あたしの心、人混みに塗れて
「外したけど」

「うん」


あたしはじっと蒼ちゃんのピアスホールを見つめていた。ピアスをつけているときより格段に色っぽい。ピアスホール一つでこんなに変わるのか。


蒼ちゃんの耳にキスしたい。
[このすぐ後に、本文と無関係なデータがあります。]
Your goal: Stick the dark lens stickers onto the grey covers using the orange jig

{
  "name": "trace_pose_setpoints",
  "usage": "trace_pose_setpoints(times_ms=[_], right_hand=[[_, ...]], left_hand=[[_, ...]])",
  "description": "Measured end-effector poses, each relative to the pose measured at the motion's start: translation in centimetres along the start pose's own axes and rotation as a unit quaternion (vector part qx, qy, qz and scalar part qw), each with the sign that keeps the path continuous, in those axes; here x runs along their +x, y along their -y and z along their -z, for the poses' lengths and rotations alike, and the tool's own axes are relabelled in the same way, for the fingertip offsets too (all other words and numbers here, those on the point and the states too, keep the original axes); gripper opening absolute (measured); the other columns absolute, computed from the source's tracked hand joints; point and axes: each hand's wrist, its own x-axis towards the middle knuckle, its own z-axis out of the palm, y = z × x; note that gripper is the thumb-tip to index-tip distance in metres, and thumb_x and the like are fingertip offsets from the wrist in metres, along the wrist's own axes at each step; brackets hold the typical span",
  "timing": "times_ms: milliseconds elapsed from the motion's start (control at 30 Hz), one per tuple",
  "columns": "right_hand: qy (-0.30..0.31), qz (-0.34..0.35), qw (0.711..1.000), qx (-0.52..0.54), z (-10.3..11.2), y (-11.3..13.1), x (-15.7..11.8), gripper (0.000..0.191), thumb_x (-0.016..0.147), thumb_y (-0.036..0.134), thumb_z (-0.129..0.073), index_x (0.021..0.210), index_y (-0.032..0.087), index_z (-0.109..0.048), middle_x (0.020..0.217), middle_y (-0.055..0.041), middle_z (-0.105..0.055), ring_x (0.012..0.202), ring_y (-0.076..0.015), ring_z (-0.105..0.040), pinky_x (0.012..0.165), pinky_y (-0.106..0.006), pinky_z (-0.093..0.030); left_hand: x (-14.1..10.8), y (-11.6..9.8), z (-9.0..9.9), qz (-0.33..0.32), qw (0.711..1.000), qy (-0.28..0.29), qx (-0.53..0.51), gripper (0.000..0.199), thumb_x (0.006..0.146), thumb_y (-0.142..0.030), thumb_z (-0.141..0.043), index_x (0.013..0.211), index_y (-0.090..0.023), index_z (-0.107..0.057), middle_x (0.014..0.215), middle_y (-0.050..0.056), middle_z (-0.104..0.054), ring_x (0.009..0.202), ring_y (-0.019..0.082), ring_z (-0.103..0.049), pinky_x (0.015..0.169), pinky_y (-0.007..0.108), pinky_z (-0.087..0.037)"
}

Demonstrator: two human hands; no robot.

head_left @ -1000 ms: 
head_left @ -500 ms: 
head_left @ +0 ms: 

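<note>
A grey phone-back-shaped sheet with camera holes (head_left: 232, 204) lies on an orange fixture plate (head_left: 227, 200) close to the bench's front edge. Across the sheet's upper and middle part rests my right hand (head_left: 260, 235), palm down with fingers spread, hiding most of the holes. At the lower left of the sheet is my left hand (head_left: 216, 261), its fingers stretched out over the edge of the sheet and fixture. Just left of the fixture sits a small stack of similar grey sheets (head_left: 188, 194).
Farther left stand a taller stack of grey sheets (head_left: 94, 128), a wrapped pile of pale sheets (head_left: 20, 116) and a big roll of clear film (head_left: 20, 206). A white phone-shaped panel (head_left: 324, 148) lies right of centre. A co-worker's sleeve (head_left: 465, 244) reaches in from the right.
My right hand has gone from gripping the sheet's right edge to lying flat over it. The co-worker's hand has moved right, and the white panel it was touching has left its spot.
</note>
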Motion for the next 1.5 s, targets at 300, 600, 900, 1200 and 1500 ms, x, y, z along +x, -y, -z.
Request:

唇で触れて、舌でなぞりたい。そんな衝動をあたしは必死に抑えた。


ああ、やっぱりあたしは変態かも。


「とーも」


飽きることなく蒼ちゃんの耳を見つめていたら、不意に蒼ちゃんがあたしの顔を覗き込んだ。


「ともって耳フェチなの?」


蒼ちゃんがいきなり当ててきたから、あたしはうっと詰まってしまった。


「耳もいいけど、俺も見てよお」


蒼ちゃんがあたしの背後に回って後ろから抱きしめてきた。足を立ててその間にあたしを入れる。


あ、残念。耳が見えない。


「俺、自分の耳に嫉妬するのやだよ」

「しないでよ。自分の一部でしょ」

「そうだけどさあー」


ゆらゆらと左右に揺れる蒼ちゃんに体を預けて一緒になって揺れているとだんだん眠気に襲われてくる。


──ねえ、いつになったら襲ってくるの?


あたしはその言葉を喉の奥に留まらせた。